Bug #113505 Performance schema counter increments make parallel index create slow
Submitted: 24 Dec 2023 18:23 Modified: 11 Jan 18:42
Reporter: Mark Callaghan Email Updates:
Status: Verified Impact on me:
Category:MySQL Server: InnoDB storage engine Severity:S5 (Performance)
Version:8.0.35 OS:Any
Assigned to: CPU Architecture:Any

[24 Dec 2023 18:23] Mark Callaghan
On small and big servers InnoDB parallel index create is much faster with performance_schema =0 than with =1. The problem is memory system contention from this line of code that all of the parallel threads are incrementing:

By "small server" I mean an 8-core mini-PC and index create is ~1.5X faster with perf_schema=0.

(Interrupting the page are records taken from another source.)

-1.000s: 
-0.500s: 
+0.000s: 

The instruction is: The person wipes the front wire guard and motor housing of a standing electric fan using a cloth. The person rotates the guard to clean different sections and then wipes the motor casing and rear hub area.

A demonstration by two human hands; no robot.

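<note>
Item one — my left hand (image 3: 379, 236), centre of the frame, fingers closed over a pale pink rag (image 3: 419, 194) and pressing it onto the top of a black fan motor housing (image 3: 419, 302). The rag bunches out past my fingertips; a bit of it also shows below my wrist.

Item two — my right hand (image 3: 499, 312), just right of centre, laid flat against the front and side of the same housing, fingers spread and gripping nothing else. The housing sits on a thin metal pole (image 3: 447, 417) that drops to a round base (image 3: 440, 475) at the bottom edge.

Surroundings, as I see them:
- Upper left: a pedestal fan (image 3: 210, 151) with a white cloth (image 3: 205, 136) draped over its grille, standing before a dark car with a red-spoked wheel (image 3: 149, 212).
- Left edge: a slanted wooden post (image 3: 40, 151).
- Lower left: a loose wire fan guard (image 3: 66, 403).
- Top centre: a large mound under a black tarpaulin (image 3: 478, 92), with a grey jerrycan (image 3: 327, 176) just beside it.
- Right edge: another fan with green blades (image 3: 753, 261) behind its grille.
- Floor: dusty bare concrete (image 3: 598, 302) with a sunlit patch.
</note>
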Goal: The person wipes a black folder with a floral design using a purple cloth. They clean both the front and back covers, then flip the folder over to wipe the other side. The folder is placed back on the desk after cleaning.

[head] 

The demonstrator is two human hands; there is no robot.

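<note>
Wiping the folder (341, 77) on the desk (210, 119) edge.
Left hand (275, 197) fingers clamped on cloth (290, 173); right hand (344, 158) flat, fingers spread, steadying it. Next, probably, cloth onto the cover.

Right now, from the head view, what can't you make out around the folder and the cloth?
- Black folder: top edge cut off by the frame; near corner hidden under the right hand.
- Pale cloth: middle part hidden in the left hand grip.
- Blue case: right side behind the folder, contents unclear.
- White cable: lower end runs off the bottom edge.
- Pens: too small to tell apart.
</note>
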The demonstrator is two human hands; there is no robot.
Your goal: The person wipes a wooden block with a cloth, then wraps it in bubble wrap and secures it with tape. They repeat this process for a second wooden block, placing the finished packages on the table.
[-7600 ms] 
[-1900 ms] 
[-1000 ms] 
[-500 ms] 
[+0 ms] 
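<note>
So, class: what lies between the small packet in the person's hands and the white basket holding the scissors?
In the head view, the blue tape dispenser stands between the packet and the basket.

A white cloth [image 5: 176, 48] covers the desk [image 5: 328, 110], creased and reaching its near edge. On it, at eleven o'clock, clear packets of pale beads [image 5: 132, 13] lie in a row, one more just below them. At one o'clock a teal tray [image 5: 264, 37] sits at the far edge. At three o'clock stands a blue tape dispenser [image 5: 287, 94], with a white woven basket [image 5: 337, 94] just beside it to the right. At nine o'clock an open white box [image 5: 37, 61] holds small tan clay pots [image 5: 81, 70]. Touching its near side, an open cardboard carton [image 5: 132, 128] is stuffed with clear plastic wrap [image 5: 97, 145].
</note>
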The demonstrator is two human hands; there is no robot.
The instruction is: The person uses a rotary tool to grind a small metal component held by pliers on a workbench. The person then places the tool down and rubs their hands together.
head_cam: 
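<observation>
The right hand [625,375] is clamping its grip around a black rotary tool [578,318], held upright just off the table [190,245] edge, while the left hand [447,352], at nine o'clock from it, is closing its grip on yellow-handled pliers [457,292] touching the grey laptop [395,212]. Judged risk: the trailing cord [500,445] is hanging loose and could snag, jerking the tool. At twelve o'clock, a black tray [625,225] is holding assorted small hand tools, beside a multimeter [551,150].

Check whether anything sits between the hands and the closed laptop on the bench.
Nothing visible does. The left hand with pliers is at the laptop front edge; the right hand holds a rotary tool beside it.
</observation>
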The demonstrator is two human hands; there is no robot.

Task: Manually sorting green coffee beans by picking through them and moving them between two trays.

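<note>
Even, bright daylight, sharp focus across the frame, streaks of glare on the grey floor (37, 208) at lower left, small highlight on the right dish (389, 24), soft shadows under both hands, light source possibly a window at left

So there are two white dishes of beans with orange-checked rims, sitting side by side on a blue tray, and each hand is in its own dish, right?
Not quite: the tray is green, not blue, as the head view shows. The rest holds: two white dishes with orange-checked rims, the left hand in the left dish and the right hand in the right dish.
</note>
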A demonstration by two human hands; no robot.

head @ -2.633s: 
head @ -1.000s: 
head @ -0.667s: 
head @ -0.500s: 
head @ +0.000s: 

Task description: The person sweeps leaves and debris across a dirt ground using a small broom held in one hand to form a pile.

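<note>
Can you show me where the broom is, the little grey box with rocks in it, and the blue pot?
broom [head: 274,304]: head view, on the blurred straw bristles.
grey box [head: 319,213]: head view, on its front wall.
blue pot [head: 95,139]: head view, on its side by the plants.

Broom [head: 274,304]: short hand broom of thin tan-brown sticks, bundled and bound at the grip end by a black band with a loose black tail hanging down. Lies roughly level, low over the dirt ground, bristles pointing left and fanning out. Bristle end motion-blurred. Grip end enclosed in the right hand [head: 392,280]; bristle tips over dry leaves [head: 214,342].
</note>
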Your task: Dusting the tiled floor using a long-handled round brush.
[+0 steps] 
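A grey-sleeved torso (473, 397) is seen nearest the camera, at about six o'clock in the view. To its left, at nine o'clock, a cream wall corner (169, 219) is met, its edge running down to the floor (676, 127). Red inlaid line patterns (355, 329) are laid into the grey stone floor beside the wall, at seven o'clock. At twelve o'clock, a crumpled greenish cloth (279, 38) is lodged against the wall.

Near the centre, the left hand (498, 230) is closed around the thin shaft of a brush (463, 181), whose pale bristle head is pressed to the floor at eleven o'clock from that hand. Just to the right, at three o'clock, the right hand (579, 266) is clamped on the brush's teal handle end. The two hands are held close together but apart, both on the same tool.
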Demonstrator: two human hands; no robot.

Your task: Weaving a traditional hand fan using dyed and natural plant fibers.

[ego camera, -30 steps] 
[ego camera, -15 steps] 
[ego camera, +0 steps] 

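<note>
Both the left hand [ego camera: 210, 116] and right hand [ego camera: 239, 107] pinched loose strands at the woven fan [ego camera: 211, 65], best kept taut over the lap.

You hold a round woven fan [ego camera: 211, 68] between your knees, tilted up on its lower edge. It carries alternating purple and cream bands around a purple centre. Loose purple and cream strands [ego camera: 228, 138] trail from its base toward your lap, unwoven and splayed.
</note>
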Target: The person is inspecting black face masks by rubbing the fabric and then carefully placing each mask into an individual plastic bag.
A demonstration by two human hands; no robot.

By "big server" I mean a 2-socket, 12-core server and index create is up to 2.4X faster with perf_schema=0.

I confirmed this by repeating index creation using MySQL 8.0.35 as-is and then repeating it using a build with that line of code removed. Tests were done for perf_schema =0 and =1

How to repeat:
Run the insert benchmark using 1 client session and 80M rows in one table.
There is a benchmark step that creates 3 secondary indexes on the table using one ALTER statement.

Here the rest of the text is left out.